By CHRISTIAN KNIGHT
News staff writer
February 18, 2006
The Rodriguezes are worried about a puddle that keeps appearing near their single-wide manufactured home in the Mt. Hood Trailer Park.
It’s there even when all the other rain puddles have evaporated.
And it’s worse when it’s raining, sprawling through much of their tiny yard.
That puddle, and a letter typed on bright yellow paper which they received Thursday, are the sources of their worries right now.
And they have a lot of worries.
The letter is from the Department of Environmental Quality.
It went out to all of the Rodriguez’ neighbors — every resident of this trailer park.
It told them some of the soil on which they walk, some of the puddles in which their children play and from which their dogs drink, is polluted, laden with raw and semi-treated sewage.
The sewage is coming from the trailer park’s septic systems, which have been leaking since at least October 2005, according to DEQ.
But it most likely isn’t staying inside the trailer park.
“The sewage may then be entering surface waters which can flow off the trailer park property and into a nearby stream, which is a tributary of the Hood River,” the letter told them.
The leaky septic systems have affected the Mt. Hood Restaurant too.
Although restaurant owner Debra Miller says the affect so far has been limited to the bureaucratic type.
The Hood River County Health Department delivered a similar letter to Miller on Thursday.
It’s hanging on her restaurant wall.
“The restaurant is fine,” she said. “The bathrooms have been fine. I’ve never had any backage or anything. I know they’ve had a problem over there (at the trailer park) and they’ve been trying to take care of it. But so far, it hasn’t affected anything in the restaurant.”
The trailer park and the space in which Miller operates her restaurant is owned by brothers Keith and Dan Green. The restaurant and trailer park share septic systems.
The DEQ ordered them in October 2005 to repair their septic system and keep the sewage from surfacing in the puddles and driveways of the people who rent space from them.
The DEQ has ordered the Greens to present a WPCS plan, a strategy, of how they are going to repair the problem.
The deadline for that plan is Feb. 22.
“They will make that deadline,” said Mike Thompson, attorney for the Greens. “They are working diligently to solve the problem.”
The Greens have contracted Environmental Management Systems in Portland to engineer and repair the septic system and drain field, Thompson said.
Repairing the septic system and drain field will likely cost between $20,000 to $40,000, Thompson said.

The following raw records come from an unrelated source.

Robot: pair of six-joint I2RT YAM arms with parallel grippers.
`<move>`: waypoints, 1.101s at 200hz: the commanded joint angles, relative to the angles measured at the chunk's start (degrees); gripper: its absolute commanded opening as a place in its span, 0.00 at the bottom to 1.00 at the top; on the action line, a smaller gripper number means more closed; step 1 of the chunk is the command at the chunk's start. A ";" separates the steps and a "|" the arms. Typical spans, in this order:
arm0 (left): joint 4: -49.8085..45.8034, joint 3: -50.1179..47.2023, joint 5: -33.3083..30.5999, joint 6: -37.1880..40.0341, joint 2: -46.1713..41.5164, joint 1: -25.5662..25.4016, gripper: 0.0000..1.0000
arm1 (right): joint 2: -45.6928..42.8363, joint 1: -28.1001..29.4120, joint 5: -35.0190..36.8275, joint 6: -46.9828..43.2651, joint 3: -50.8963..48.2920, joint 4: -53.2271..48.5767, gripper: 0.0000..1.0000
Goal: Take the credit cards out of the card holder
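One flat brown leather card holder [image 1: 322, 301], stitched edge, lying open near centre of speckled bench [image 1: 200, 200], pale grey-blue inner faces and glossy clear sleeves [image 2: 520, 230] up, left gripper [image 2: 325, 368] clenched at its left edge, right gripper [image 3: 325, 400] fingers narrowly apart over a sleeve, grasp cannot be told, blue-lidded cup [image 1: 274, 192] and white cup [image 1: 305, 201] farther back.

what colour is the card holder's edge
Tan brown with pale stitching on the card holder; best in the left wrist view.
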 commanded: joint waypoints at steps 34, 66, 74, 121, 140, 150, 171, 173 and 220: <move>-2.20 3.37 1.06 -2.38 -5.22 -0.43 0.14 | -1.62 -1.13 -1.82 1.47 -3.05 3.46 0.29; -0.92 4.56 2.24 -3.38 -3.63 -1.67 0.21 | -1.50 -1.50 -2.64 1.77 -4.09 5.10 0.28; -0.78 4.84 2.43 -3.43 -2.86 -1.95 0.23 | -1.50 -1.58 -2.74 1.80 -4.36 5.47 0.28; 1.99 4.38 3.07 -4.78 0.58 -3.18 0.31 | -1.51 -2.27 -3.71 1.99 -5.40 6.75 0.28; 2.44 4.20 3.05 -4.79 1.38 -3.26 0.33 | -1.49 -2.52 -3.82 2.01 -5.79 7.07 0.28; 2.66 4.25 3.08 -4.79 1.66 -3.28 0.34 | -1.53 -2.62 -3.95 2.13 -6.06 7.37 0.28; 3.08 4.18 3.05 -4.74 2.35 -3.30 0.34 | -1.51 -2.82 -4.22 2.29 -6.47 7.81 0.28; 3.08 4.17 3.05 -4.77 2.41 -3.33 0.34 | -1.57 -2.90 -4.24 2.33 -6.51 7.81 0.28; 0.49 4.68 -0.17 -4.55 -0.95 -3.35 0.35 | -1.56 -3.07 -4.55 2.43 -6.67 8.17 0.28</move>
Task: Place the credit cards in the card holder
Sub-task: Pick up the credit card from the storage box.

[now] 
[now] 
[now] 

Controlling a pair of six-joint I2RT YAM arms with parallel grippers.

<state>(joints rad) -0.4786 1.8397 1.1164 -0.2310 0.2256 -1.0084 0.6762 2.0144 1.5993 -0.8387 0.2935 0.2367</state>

And in the meantime, they’re trying to figure out how to pump all the suspicious ground water so that it does not contaminate the park or the nearby streams. They’ve covered the affected areas with hydrated lime.
October was about the time the heavy rains came, saturating the drain field and transforming the packed dirt around the park into a soupy mess of mud and sewage.
The problem flared again this month when a resident plugged his toilet, forcing the entire septic system to spew out sewage onto the surface of the trailer park.
“A resident plugging the toilet is a foreseeable event,” Thompson said. “And that (septic system backing up as a result) shouldn’t happen.”
Thompson said the saturated soil won’t allow the Greens’ engineer to pursue permanent repairs until it dries out.
Until then, the Rodgriguezes will do what they can to stay healthy. And that means altering the simplest events of their lives.
The DEQ letter told the Rodriguezes to keep their children away from wet areas in the park, to keep their pets indoors or in kennels, to keep them on a short leash when they take them for a walk and to stay away from down slope surface water and streams.
The Rodriguezes have also stopped drinking the tap water and won’t allow Joanna, their 9-year-old, to play outside.
“She plays a lot outside,” her 19-year-old sister Susana said. “She plays all the time.”
They’re worried about their neighbors, who have a 1-year-old and a 1-month old.
And they’re worried about what might happen to them if the owners of the property can’t fix the septic system.
“If they decide to shut it down, where would we go?” said Susana.